What to produce
The expected output is the data below, character for character, without its pictures.

*****

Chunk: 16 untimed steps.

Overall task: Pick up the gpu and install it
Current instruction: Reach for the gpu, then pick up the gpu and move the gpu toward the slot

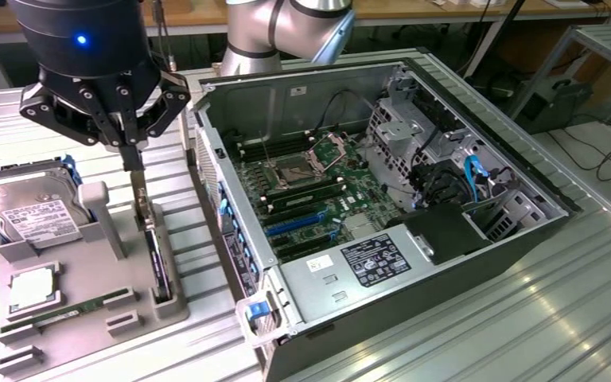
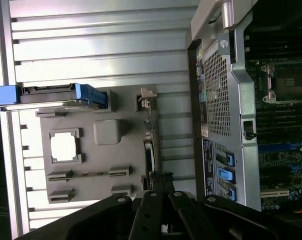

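Observation:
The gpu [image 1: 158,259] stands on its long edge in a slot of the grey holder tray [image 1: 93,274], beside the open computer case [image 1: 380,199]. Its silver end bracket [image 1: 142,199] is at the tray's far end. In the wrist view the gpu [image 2: 149,140] is edge-on, a thin dark strip. My gripper [image 1: 133,161] hangs over the card with its fingers pressed together and nothing visibly between them. In the wrist view the gripper [image 2: 159,176] lines up with one end of the card. The motherboard's blue expansion slots [image 1: 297,225] lie open inside the case.
The tray also holds a hard drive [image 1: 32,208] in a blue caddy, a processor chip [image 1: 32,288] and a long green memory stick [image 1: 67,310]. It sits on a ribbed metal table [image 1: 518,318], close to the case wall. Cables and a drive cage fill the case's far side.

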Motion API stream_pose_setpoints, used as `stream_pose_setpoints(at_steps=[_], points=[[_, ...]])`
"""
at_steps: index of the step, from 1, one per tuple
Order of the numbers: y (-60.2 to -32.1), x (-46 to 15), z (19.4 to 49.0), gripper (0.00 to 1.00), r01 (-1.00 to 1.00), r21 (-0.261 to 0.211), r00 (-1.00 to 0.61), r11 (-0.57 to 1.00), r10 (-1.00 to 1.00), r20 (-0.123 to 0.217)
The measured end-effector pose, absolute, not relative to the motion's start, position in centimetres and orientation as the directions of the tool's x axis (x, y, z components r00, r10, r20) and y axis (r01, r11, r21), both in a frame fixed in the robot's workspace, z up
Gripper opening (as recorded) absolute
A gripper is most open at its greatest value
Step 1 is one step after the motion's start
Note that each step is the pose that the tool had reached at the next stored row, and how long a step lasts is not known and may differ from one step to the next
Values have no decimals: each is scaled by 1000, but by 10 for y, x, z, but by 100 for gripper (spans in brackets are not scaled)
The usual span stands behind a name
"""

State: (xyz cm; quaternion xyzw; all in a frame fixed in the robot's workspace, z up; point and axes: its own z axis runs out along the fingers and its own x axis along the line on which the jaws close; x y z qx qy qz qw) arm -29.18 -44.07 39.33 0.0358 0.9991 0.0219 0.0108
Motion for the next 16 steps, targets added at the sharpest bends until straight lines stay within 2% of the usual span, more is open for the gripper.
stream_pose_setpoints(at_steps=[15, 16], points=[[-441, -292, 393, 11, 71, 45, -997, 996, 72, -20], [-441, -292, 393, 17, 71, 45, -997, 996, 72, -20]])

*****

Result
Chunk: 16 untimed steps.

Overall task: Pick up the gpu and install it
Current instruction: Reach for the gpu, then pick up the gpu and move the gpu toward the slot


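Observation:
The gpu [image 1: 158,259] stands on its long edge in a slot of the grey holder tray [image 1: 93,274], beside the open computer case [image 1: 380,199]. Its silver end bracket [image 1: 142,199] is at the tray's far end. In the wrist view the gpu [image 2: 149,140] is edge-on, a thin dark strip. My gripper [image 1: 133,161] hangs over the card with its fingers pressed together and nothing visibly between them. In the wrist view the gripper [image 2: 159,176] lines up with one end of the card. The motherboard's blue expansion slots [image 1: 297,225] lie open inside the case.
The tray also holds a hard drive [image 1: 32,208] in a blue caddy, a processor chip [image 1: 32,288] and a long green memory stick [image 1: 67,310]. It sits on a ribbed metal table [image 1: 518,318], close to the case wall. Cables and a drive cage fill the case's far side.
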
Motion API stream_pose_setpoints, used as `stream_pose_setpoints(at_steps=[_], points=[[_, ...]])`
"""
at_steps: index of the step, from 1, one per tuple
Order of the numbers: y (-60.2 to -32.1), x (-46 to 15), z (19.4 to 49.0), gripper (0.00 to 1.00), r01 (-1.00 to 1.00), r21 (-0.261 to 0.211), r00 (-1.00 to 0.61), r11 (-0.57 to 1.00), r10 (-1.00 to 1.00), r20 (-0.123 to 0.217)
The measured end-effector pose, absolute, not relative to the motion's start, position in centimetres and orientation as the directions of the tool's x axis (x, y, z components r00, r10, r20) and y axis (r01, r11, r21), both in a frame fixed in the robot's workspace, z up
Gripper opening (as recorded) absolute
A gripper is most open at its greatest value
Step 1 is one step after the motion's start
Note that each step is the pose that the tool had reached at the next stored row, and how long a step lasts is not known and may differ from one step to the next
Values have no decimals: each is scaled by 1000, but by 10 for y, x, z, but by 100 for gripper (spans in brackets are not scaled)
The usual span stands behind a name
"""

State: (xyz cm; quaternion xyzw; all in a frame fixed in the robot's workspace, z up; point and axes: its own z axis runs out along the fingers and its own x axis along the line on which the jaws close; x y z qx qy qz qw) arm -29.18 -44.07 39.33 0.0358 0.9991 0.0219 0.0108
Motion for the next 16 steps, targets added at the sharpest bends until straight lines stay within 2% of the usual span, more is open for the gripper.
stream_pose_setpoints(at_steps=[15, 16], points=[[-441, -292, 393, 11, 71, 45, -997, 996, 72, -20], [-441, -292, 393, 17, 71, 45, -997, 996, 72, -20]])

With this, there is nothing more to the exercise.